- INSTRUCTIONS FOR THE TASK -
The lines wanted run from the first one below through the one with "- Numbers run". Return them exactly.

[[ RECORDS FOR THE TASK, beginning ]]

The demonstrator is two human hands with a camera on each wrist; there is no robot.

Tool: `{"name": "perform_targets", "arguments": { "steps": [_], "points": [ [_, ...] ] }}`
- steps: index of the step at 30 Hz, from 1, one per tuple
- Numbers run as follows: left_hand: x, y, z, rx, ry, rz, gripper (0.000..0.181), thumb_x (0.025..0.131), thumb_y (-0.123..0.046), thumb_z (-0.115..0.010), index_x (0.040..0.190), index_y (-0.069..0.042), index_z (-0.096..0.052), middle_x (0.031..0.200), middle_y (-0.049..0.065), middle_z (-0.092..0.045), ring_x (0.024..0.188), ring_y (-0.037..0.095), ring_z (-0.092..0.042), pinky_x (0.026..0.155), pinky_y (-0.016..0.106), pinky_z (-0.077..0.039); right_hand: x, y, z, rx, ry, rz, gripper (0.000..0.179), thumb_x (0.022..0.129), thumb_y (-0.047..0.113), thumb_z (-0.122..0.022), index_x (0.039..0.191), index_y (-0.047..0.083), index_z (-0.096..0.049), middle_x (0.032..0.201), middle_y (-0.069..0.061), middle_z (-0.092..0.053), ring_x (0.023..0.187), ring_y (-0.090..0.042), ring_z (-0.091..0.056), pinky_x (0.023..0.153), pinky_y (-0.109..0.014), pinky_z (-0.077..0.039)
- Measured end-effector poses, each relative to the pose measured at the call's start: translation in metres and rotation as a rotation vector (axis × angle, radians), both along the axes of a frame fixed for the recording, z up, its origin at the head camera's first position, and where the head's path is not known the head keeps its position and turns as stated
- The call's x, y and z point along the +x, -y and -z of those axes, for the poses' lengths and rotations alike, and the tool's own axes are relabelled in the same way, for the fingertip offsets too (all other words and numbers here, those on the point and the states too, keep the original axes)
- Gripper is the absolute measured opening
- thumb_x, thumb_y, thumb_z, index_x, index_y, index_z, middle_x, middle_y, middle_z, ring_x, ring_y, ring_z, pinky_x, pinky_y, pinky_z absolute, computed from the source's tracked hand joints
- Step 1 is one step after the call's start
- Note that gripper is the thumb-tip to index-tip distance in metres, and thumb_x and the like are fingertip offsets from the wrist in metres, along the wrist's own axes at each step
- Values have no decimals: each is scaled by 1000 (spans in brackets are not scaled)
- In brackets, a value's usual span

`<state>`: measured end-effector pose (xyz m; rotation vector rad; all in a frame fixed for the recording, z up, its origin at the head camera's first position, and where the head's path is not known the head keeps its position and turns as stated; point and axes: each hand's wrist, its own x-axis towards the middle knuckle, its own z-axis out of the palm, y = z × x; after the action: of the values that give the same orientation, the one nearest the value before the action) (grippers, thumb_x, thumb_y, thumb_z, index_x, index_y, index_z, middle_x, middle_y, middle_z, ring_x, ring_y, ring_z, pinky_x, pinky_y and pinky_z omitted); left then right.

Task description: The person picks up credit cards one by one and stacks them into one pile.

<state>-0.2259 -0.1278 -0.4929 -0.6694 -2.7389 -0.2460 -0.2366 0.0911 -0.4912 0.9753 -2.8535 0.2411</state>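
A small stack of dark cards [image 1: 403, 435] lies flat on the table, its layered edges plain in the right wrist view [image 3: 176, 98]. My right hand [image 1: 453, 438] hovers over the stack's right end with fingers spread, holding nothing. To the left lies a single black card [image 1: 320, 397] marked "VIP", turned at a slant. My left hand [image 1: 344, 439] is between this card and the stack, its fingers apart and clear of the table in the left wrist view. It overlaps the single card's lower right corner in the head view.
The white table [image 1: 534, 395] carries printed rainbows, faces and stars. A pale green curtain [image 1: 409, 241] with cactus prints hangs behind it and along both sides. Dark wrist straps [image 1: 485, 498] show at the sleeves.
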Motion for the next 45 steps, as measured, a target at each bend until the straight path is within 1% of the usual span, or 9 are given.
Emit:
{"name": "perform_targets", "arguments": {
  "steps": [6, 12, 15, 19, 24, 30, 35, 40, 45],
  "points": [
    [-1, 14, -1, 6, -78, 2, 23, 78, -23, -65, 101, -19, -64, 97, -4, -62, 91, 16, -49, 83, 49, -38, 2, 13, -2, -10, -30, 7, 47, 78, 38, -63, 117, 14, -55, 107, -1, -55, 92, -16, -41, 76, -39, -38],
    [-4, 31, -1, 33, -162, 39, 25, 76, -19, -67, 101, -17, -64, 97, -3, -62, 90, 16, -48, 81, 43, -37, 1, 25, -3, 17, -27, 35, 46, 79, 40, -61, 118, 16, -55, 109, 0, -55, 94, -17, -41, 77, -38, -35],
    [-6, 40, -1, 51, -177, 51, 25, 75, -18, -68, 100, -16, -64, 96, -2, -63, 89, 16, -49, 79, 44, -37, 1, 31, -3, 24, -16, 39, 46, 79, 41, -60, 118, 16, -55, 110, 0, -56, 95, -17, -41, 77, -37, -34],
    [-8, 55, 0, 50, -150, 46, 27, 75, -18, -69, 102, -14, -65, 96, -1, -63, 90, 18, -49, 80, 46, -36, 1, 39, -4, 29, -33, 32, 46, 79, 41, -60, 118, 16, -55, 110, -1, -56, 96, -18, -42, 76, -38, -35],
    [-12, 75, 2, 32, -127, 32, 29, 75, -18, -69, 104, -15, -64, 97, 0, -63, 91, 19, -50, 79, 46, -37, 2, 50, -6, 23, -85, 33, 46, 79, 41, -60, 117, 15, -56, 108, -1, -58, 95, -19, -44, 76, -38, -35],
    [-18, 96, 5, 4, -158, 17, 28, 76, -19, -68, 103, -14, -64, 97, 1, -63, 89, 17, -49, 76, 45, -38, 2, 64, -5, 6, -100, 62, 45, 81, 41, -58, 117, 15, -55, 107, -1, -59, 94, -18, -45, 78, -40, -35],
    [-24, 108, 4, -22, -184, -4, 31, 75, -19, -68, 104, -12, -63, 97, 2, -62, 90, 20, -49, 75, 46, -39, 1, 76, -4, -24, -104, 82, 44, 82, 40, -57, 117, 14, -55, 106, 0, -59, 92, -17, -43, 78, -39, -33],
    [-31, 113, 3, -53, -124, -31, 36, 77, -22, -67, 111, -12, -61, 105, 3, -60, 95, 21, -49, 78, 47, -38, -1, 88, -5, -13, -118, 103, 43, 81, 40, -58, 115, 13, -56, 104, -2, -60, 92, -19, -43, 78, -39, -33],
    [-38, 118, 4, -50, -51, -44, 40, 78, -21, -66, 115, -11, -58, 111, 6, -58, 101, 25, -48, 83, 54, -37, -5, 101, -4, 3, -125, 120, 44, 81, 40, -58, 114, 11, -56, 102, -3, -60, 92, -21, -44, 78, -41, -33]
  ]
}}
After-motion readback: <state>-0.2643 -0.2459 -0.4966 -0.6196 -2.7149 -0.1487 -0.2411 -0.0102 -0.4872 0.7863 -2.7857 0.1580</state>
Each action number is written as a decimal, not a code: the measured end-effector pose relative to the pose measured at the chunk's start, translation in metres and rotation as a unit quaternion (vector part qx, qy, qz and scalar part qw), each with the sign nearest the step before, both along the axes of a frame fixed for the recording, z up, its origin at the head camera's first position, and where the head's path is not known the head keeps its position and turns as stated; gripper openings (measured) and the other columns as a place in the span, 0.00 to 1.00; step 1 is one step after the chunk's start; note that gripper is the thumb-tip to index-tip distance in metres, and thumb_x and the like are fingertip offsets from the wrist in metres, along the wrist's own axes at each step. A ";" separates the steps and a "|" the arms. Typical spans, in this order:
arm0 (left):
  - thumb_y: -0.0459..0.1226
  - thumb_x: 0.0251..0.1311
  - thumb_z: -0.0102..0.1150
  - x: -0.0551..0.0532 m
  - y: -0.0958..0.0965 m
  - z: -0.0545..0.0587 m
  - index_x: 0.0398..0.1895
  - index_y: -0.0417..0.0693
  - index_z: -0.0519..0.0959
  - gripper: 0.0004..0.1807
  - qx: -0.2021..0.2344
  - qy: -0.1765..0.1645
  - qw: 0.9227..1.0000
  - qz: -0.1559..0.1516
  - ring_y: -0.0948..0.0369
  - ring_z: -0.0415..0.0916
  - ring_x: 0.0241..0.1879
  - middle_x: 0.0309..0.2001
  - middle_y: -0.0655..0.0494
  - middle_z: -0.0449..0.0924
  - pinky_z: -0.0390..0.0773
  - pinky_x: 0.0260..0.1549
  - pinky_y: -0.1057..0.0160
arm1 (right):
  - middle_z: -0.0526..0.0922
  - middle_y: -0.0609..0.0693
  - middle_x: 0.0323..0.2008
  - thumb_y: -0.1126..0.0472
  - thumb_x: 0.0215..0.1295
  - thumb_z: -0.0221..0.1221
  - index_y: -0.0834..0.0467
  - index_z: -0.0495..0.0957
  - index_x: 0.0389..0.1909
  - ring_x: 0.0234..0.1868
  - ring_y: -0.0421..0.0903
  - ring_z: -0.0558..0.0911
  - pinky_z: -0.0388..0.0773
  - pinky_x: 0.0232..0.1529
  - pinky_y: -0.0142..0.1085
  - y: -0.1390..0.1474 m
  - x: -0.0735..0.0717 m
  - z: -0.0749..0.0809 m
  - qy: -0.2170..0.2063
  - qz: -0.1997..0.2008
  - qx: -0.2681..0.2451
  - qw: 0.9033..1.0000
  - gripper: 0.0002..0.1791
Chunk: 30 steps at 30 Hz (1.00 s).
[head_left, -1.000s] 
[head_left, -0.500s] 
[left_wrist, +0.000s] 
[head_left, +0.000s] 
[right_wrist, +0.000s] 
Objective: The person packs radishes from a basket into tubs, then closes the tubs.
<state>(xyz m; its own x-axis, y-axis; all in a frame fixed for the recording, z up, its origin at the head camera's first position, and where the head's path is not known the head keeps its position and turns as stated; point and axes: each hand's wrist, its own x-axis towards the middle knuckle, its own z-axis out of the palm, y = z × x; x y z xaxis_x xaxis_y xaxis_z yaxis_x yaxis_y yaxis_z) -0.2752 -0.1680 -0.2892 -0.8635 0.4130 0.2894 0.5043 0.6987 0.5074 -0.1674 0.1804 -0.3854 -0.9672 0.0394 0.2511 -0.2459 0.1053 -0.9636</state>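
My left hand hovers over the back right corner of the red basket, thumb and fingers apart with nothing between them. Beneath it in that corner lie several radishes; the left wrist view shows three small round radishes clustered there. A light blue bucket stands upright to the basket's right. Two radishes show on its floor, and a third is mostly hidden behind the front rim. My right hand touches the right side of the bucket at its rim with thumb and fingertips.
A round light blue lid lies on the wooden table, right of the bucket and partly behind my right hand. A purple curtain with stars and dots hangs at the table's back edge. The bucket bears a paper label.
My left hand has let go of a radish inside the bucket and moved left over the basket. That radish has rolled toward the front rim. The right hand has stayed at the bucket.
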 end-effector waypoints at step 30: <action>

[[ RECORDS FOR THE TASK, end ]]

- WRITTEN SOLUTION -
The demonstrator is two human hands with a camera on each wrist; there is no robot.

Tool: `{"name": "perform_targets", "arguments": { "steps": [_], "points": [ [_, ...] ] }}`
- steps: index of the step at 30 Hz, from 1, one per tuple
- Numbers run as follows: left_hand: x, y, z, rx, ry, rz, gripper (0.000..0.181), thumb_x (0.025..0.131), thumb_y (-0.123..0.046), thumb_z (-0.115..0.010), index_x (0.040..0.190), index_y (-0.069..0.042), index_z (-0.096..0.052), middle_x (0.031..0.200), middle_y (-0.049..0.065), middle_z (-0.092..0.045), ring_x (0.024..0.188), ring_y (-0.037..0.095), ring_z (-0.092..0.042), pinky_x (0.026..0.155), pinky_y (-0.016..0.106), pinky_z (-0.077..0.039); right_hand: x, y, z, rx, ry, rz, gripper (0.000..0.179), thumb_x (0.022..0.129), thumb_y (-0.047..0.113), thumb_z (-0.122..0.022), index_x (0.039..0.191), index_y (-0.047..0.083), index_z (-0.096..0.049), middle_x (0.032..0.201), middle_y (-0.069..0.061), middle_z (-0.092..0.053), ring_x (0.023..0.187), ring_y (-0.090..0.042), ring_z (-0.091..0.056), pinky_x (0.023..0.153), pinky_y (-0.109..0.014), pinky_z (-0.077..0.039)

The exercise has been completed in full.